Administrez-vous des sacrements ?
« Certaines personnes, les plus religieuses, demandent une onction des malades ou à recevoir la communion. Des parents veulent faire baptiser des enfants qui vont mourir. Mais la plupart veulent juste discuter. Même si je précise toujours que je ne suis pas un psy, que je suis prêtre. La différence, c’est que le psy reste à l’extérieur, alors que moi, je partage des petites choses avec les gens… Si je ne suis pas disponible un soir, j’explique que je suis invité par des amis, alors qu’un psy dirait simplement qu’il ne consulte pas.
Cette relation s’établit avant les derniers moments du malade. Car non, on ne rencontre pas Dieu sur son lit de mort. Souvent, avant de mourir, les patients sont sédatés, sous morphine ou autre. C’est extrêmement rare qu’un mourant me dise : « Je sens la mort venir, il faut que je me prépare ».

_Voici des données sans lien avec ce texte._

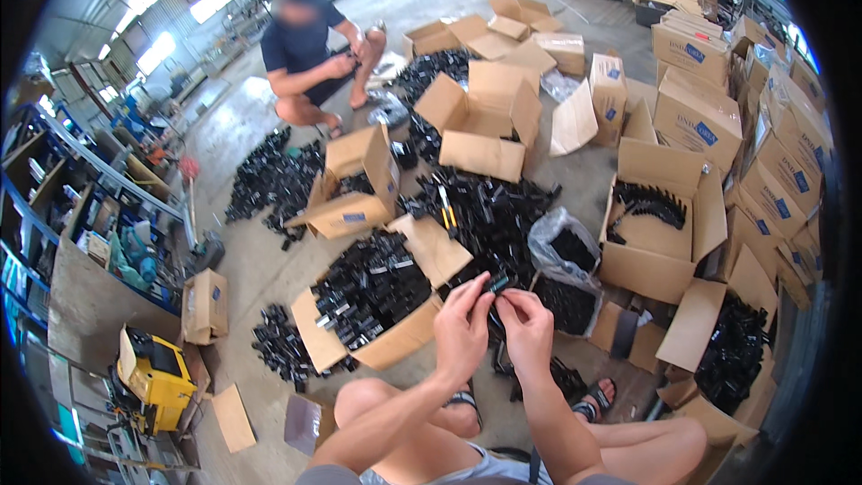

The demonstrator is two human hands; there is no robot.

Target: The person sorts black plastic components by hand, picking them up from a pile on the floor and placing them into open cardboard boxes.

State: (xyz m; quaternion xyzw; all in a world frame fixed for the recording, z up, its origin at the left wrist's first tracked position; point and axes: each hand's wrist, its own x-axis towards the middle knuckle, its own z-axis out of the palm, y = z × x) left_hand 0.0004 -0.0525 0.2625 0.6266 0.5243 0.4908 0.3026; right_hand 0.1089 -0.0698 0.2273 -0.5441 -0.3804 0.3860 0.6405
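Observation:
Close in front of me, my left hand (464,323) and my right hand (528,325) pinch a small black part (495,283) between their fingertips. Its exact kind is too small to make out. Just beyond my hands, a heap of black parts (503,224) covers the floor, with a yellow-handled tool (446,213) lying on it. Left of my hands, an open cardboard box (391,344) is full of similar black pieces. Clear plastic bags (549,232) of small black parts sit to the right of the heap.
A co-worker (305,54) squats at the far left beside another pile of black parts (274,175). On the right, an open carton (642,251) holds a row of black pieces, near stacked closed cartons (700,121). A yellow machine (160,382) stands at left.

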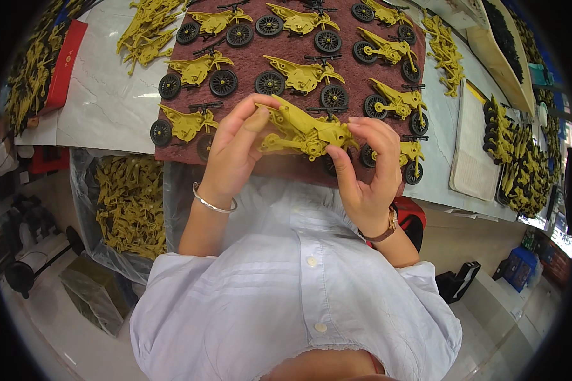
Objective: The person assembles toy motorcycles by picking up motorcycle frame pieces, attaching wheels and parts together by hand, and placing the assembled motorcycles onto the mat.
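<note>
A yellow plastic toy motorcycle body (308,132) is held up in front of my chest, over the near edge of a dark red towel (248,51). My left hand (236,136) pinches its left end between thumb and fingers. At its other end, my right hand (374,168) grips with thumb below and fingers above. I see no wheels on this body. Behind it, partly hidden, a finished-looking toy motorcycle's dark wheel shows. Rows of toy motorcycles (299,75) with yellow bodies, black wheels and black handlebars lie on the towel around my hands.
Loose yellow parts (149,32) are heaped on the table left of the towel, with another pile (445,54) to the right. A plastic-lined bin (130,206) of yellow parts stands below left. A red box (63,66) and a pale tray (473,149) flank the workspace.
</note>
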Demonstrator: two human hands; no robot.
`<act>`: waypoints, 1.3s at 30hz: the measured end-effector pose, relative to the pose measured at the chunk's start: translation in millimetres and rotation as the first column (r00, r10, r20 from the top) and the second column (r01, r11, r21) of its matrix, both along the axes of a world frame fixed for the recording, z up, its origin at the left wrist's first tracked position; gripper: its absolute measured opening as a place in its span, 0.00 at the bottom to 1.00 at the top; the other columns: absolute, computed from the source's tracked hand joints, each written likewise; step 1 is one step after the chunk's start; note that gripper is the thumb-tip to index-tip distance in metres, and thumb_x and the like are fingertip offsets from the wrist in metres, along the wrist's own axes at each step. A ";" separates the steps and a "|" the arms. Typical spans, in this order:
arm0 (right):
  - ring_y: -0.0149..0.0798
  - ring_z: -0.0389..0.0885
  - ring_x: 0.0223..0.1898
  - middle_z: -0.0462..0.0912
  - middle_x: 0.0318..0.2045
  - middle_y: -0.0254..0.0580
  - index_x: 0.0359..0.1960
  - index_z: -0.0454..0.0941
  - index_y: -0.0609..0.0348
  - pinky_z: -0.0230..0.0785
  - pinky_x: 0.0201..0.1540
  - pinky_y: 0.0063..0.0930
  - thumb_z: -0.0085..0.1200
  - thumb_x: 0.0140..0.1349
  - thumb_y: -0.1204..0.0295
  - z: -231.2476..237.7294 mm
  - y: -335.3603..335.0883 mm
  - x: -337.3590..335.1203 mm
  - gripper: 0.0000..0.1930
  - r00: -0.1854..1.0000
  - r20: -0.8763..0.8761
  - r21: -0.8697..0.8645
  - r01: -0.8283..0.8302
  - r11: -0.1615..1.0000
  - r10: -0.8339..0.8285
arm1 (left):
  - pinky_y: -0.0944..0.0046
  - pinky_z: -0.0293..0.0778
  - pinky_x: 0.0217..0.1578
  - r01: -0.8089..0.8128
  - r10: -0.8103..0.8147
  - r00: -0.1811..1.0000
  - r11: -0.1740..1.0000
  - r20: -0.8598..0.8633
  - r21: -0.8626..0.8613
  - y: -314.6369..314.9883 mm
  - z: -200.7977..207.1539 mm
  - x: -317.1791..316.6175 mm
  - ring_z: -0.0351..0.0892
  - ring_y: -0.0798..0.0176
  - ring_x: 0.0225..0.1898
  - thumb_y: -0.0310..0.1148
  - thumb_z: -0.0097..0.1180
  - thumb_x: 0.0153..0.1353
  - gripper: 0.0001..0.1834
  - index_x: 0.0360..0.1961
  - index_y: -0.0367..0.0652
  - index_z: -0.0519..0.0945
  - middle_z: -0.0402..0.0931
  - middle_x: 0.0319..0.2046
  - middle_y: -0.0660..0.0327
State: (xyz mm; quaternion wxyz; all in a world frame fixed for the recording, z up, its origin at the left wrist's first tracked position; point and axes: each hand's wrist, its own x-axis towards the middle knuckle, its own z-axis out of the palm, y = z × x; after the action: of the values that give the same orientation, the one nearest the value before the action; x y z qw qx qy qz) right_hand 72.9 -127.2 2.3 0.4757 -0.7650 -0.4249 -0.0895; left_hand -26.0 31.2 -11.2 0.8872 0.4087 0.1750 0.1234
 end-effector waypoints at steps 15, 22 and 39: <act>0.46 0.73 0.40 0.76 0.37 0.43 0.39 0.72 0.60 0.64 0.45 0.35 0.64 0.41 0.78 0.4 3.1 7.9 0.20 1.000 0.024 0.024 0.011 1.000 -0.011 | 0.69 0.71 0.43 0.050 -0.050 0.998 0.999 0.041 -0.009 -2.2 9.4 14.3 0.75 0.68 0.41 0.34 0.44 0.64 0.13 0.43 0.34 0.69 0.74 0.39 0.57; 0.41 0.74 0.40 0.76 0.38 0.43 0.39 0.71 0.60 0.66 0.43 0.30 0.66 0.40 0.77 -3.0 2.9 7.0 0.22 0.997 -0.080 0.068 0.013 0.998 -0.007 | 0.66 0.72 0.45 0.020 -0.030 0.999 0.938 0.022 0.347 -6.1 5.4 17.1 0.75 0.64 0.43 0.22 0.52 0.57 0.13 0.43 0.31 0.68 0.75 0.41 0.50; 0.21 0.73 0.30 0.78 0.37 0.37 0.44 0.71 0.68 0.65 0.27 0.13 0.57 0.52 0.81 -0.4 -9.4 25.9 0.16 0.463 -0.801 0.305 -0.230 0.924 0.380 | 0.67 0.71 0.46 0.087 -0.119 0.989 0.949 0.088 0.303 -3.8 5.6 18.6 0.75 0.66 0.43 0.22 0.53 0.57 0.14 0.45 0.32 0.71 0.76 0.40 0.55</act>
State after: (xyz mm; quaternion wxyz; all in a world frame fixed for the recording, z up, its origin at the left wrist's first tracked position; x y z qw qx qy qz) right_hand 98.8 -136.6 2.0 0.6866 -0.5825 -0.2608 0.3482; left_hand -7.4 27.4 -5.6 0.8287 0.5393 0.0859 0.1230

Quelle est alors la préoccupation du malade qui sait que la mort est proche ?
« Souvent, le malade pense avant tout au chagrin que sa mort va causer à ses proches. Il se bat pour survivre, pour ne pas les quitter. L’au-delà n’est pas la première des préoccupations. Et puis la croyance en la vie après la mort a évolué. Beaucoup de gens n’y croient plus ! Dieu sert surtout de bouc-émissaire pour expliquer la maladie ou la mort d’un proche. Dans notre inconscient, Dieu est gentil, il est amour, alors comment peut-il nous laisser tant souffrir ? »
« L’Eglise est dans la morale, je suis dans l’éthique »
« Les parents dont un enfant meurt, eux, veulent croire en un après. C’est impossible pour une mère qui vient de perdre un bébé de se dire qu’elle ne le reverra jamais. Lors des obsèques, les parents parlent de leur « petit ange », du moment où ils seront « réunis »… »
Quel accueil pour ceux qui font un choix que réprouve l’Eglise ?
« Mon rôle est aussi de recevoir les parents qui sont confrontés à l’interruption médicale de grossesse (IMG) par exemple. Je ne ferme la porte à personne ! Alors que la position de l’Eglise est de dire « non, tu ne tueras point », mon rôle est d’éveiller les consciences des parents à leur situation singulière : parviendront-ils à vivre avec un enfant handicapé, comment cet enfant trouverait sa place dans la société… J’entends les arguments de l’Eglise, mais je suis du côtés des parents, je les soutiens dans leur choix quel qu’il soit. L’Eglise est dans la morale, je suis dans l’éthique. Je ne suis pas un « manager de Dieu » qui parle en son nom et dit « tu dois » ou « tu ne dois pas ». Je reste humble, rien n’est jamais tout blanc ou tout noir. »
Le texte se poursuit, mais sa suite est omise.